- **ACTIVITY**: Return precisely the opening lines of the listing below, ending with the line that contains "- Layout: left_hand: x".

*** Block opens ***

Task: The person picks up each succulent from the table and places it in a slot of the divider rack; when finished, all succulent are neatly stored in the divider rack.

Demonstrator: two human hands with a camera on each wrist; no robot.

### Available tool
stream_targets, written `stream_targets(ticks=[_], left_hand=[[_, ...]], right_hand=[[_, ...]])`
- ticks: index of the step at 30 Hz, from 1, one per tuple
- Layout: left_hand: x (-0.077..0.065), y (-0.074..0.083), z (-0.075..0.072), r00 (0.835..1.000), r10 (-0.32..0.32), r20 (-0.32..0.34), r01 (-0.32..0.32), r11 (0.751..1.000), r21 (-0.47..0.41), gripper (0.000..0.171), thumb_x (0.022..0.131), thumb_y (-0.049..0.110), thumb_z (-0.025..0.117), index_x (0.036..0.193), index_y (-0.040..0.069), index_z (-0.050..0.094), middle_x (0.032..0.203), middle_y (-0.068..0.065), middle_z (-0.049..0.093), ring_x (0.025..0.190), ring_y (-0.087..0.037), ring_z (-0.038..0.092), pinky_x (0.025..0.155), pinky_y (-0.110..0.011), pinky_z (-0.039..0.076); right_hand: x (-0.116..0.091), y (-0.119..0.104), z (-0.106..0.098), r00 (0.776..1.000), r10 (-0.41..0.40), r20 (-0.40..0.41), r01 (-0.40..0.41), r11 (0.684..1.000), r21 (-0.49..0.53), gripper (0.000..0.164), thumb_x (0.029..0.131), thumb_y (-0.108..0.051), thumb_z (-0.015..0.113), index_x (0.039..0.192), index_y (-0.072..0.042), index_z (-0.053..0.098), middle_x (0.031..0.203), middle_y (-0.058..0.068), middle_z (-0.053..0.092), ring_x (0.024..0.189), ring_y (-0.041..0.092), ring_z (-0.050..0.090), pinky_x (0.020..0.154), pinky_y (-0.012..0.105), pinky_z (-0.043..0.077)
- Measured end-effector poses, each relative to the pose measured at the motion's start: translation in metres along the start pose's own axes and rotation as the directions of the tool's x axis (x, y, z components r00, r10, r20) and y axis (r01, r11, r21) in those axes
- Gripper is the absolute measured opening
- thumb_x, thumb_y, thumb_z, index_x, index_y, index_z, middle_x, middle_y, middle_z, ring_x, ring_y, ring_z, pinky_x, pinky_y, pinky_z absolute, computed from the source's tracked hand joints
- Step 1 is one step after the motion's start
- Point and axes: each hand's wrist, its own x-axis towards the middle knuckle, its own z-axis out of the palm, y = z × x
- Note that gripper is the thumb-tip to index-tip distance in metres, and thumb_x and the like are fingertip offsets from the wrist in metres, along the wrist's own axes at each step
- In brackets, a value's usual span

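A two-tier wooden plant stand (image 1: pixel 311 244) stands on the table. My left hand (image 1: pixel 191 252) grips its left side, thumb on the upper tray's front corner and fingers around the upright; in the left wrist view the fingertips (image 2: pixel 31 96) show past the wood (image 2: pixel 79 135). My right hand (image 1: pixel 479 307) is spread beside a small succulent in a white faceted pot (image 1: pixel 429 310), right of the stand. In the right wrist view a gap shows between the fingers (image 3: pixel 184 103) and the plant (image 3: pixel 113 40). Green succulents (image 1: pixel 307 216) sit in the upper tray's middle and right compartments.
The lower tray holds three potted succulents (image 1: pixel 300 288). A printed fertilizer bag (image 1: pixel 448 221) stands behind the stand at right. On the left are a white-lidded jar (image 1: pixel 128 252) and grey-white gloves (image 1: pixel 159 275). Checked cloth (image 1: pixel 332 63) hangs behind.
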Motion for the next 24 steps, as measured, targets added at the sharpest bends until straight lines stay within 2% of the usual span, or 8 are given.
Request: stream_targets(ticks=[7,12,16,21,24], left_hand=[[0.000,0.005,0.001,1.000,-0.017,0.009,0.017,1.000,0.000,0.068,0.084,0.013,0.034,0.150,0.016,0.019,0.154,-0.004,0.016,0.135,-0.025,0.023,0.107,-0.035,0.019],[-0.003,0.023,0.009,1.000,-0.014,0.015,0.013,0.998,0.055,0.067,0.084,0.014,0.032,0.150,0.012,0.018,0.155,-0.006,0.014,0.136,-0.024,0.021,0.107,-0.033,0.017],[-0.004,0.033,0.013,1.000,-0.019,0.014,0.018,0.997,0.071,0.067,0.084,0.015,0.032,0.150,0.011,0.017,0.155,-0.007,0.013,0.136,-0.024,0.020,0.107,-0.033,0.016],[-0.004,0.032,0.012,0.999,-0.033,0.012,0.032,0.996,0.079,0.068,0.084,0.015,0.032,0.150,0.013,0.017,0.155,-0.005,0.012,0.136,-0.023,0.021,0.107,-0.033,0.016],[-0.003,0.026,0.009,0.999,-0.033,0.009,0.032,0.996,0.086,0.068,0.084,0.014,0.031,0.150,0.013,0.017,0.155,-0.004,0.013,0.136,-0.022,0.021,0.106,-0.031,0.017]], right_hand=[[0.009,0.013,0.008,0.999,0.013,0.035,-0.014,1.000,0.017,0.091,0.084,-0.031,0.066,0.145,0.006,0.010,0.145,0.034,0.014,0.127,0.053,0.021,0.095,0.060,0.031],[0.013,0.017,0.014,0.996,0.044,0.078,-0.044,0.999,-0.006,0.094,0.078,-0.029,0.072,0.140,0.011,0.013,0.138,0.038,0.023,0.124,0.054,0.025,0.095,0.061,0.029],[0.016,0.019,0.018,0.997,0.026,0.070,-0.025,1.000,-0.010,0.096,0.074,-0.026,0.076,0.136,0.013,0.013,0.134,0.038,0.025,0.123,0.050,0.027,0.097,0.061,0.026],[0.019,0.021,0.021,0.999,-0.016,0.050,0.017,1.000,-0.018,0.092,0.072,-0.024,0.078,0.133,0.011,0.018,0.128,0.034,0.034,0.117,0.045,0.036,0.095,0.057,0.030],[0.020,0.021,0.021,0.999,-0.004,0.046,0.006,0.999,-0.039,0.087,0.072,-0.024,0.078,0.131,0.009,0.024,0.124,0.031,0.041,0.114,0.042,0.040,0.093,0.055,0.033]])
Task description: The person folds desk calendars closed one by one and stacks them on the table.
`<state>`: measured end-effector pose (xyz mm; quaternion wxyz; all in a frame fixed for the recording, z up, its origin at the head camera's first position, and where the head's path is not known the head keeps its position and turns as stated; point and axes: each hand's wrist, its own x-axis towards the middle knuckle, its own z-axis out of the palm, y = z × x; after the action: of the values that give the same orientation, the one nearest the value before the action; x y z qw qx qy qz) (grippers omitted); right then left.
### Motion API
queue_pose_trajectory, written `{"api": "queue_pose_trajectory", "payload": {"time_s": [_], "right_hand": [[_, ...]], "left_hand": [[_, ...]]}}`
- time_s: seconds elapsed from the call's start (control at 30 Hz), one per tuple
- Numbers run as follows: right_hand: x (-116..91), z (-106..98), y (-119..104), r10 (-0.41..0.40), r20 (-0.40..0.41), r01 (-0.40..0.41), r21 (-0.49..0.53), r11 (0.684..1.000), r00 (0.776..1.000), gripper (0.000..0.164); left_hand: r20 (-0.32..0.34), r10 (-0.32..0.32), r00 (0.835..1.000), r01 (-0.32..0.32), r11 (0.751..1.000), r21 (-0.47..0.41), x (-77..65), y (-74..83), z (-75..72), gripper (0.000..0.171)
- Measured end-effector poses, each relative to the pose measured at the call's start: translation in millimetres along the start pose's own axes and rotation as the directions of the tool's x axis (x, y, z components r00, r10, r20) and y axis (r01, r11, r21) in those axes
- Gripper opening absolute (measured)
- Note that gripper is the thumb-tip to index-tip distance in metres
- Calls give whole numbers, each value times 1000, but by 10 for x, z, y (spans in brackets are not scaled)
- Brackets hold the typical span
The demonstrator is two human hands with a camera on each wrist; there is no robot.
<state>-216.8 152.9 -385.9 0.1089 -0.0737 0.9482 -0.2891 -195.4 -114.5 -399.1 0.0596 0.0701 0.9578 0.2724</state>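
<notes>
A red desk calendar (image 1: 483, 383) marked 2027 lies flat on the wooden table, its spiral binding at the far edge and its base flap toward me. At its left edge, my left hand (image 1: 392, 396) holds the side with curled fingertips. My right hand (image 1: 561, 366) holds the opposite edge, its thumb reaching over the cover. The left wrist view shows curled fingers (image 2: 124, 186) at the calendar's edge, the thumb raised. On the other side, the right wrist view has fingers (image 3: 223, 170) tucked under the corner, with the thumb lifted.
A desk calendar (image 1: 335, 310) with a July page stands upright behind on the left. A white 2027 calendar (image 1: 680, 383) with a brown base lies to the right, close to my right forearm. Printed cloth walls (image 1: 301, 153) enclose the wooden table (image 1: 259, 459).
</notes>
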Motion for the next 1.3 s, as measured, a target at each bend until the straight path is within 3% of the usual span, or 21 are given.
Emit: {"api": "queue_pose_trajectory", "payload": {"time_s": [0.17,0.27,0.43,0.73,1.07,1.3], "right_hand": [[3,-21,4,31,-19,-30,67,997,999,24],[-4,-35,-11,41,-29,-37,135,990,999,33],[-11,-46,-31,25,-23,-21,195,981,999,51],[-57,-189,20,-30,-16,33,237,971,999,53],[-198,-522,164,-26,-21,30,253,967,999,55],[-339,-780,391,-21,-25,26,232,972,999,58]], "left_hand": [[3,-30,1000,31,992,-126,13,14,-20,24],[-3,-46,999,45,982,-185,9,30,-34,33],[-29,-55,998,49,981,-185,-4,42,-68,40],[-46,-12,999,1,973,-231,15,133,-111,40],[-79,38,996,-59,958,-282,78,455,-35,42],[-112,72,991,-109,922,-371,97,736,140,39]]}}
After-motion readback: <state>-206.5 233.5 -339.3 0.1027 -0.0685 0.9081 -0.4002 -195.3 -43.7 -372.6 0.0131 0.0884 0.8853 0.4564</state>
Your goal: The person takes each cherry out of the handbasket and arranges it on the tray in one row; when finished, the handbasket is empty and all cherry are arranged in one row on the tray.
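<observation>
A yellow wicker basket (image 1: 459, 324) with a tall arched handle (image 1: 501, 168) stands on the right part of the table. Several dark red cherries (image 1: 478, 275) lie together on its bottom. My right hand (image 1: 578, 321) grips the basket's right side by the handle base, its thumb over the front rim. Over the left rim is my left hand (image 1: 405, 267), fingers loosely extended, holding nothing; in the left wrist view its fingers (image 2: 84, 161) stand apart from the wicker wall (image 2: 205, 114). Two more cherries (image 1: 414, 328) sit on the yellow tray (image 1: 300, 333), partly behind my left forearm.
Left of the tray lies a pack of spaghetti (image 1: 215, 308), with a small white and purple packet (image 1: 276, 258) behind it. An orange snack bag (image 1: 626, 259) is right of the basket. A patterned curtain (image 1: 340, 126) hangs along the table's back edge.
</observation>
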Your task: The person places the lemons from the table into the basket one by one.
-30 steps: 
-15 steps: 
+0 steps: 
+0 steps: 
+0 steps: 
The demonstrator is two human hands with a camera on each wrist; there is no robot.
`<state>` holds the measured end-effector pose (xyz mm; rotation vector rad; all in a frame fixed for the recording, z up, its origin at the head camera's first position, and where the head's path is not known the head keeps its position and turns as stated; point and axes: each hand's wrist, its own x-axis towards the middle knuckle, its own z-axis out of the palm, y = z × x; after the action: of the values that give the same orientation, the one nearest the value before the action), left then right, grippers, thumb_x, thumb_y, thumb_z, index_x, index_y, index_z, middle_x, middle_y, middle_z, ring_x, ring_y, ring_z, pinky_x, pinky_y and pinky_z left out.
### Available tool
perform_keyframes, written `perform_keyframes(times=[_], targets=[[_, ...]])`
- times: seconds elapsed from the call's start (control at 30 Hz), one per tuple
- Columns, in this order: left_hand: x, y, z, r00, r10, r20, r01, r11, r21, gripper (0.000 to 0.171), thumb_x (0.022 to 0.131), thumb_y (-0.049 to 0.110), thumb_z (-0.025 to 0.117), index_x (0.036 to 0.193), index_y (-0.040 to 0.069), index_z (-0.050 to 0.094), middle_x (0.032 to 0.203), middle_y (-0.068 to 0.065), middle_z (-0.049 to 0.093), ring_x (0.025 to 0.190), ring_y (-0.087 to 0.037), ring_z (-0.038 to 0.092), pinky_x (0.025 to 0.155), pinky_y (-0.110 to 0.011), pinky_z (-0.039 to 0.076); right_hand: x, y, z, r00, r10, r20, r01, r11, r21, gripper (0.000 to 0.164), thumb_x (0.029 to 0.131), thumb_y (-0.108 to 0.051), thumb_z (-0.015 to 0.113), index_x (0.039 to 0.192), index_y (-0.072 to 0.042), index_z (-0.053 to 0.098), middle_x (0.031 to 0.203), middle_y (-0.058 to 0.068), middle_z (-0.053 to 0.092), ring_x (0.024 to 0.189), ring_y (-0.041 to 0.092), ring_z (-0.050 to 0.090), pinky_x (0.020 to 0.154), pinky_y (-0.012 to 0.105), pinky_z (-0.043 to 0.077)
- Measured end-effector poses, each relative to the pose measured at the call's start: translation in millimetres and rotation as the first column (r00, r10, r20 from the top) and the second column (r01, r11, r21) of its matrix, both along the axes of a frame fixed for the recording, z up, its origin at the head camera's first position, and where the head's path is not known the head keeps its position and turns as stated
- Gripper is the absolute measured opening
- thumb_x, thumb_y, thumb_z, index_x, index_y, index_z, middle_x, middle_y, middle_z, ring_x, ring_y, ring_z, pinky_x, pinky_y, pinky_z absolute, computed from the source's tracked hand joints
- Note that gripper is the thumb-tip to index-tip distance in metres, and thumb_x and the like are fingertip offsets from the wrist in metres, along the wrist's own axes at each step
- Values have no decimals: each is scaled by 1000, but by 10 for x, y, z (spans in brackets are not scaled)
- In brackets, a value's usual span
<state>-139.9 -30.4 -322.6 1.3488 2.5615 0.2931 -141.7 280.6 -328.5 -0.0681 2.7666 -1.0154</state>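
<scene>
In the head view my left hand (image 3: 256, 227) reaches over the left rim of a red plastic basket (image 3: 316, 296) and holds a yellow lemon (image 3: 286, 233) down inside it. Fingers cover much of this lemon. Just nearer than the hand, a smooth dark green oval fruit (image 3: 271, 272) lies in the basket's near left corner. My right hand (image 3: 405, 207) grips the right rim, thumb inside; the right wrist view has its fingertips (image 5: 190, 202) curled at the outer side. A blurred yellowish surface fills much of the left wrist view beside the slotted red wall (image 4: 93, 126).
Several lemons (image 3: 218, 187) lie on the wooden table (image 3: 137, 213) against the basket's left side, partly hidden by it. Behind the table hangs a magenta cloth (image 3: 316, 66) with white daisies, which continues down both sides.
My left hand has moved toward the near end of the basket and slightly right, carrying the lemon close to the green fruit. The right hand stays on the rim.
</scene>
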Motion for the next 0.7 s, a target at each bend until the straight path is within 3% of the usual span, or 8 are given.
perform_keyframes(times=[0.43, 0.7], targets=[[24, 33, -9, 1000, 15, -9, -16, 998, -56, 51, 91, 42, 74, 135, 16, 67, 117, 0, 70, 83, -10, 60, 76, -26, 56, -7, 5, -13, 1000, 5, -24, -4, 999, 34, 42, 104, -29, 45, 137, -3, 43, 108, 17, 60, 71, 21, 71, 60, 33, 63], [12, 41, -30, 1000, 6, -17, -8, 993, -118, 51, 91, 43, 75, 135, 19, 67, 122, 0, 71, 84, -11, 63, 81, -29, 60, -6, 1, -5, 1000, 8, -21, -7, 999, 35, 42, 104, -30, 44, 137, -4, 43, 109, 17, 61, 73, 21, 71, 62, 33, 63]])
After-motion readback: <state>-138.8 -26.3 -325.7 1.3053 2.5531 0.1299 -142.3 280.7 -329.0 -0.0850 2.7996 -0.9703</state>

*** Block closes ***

- **ANSWER BELOW**:
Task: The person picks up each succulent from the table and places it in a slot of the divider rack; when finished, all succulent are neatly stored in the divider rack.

Demonstrator: two human hands with a camera on each wrist; no robot.

### Available tool
stream_targets, written `stream_targets(ticks=[_], left_hand=[[_, ...]], right_hand=[[_, ...]])`
- ticks: index of the step at 30 Hz, from 1, one per tuple
- Layout: left_hand: x (-0.077..0.065), y (-0.074..0.083), z (-0.075..0.072), r00 (0.835..1.000), r10 (-0.32..0.32), r20 (-0.32..0.34), r01 (-0.32..0.32), r11 (0.751..1.000), r21 (-0.47..0.41), gripper (0.000..0.171), thumb_x (0.022..0.131), thumb_y (-0.049..0.110), thumb_z (-0.025..0.117), index_x (0.036..0.193), index_y (-0.040..0.069), index_z (-0.050..0.094), middle_x (0.032..0.203), middle_y (-0.068..0.065), middle_z (-0.049..0.093), ring_x (0.025..0.190), ring_y (-0.087..0.037), ring_z (-0.038..0.092), pinky_x (0.025..0.155), pinky_y (-0.110..0.011), pinky_z (-0.039..0.076); right_hand: x (-0.116..0.091), y (-0.119..0.104), z (-0.106..0.098), r00 (0.776..1.000), r10 (-0.41..0.40), r20 (-0.40..0.41), r01 (-0.40..0.41), r11 (0.684..1.000), r21 (-0.49..0.53), gripper (0.000..0.164), thumb_x (0.029..0.131), thumb_y (-0.108..0.051), thumb_z (-0.015..0.113), index_x (0.039..0.192), index_y (-0.072..0.042), index_z (-0.053..0.098), middle_x (0.031..0.203), middle_y (-0.058..0.068), middle_z (-0.053..0.092), ring_x (0.024..0.189), ring_y (-0.041..0.092), ring_z (-0.050..0.090), pinky_x (0.020..0.154), pinky_y (-0.012..0.105), pinky_z (-0.043..0.077)

The answer to this exercise has been fully stated.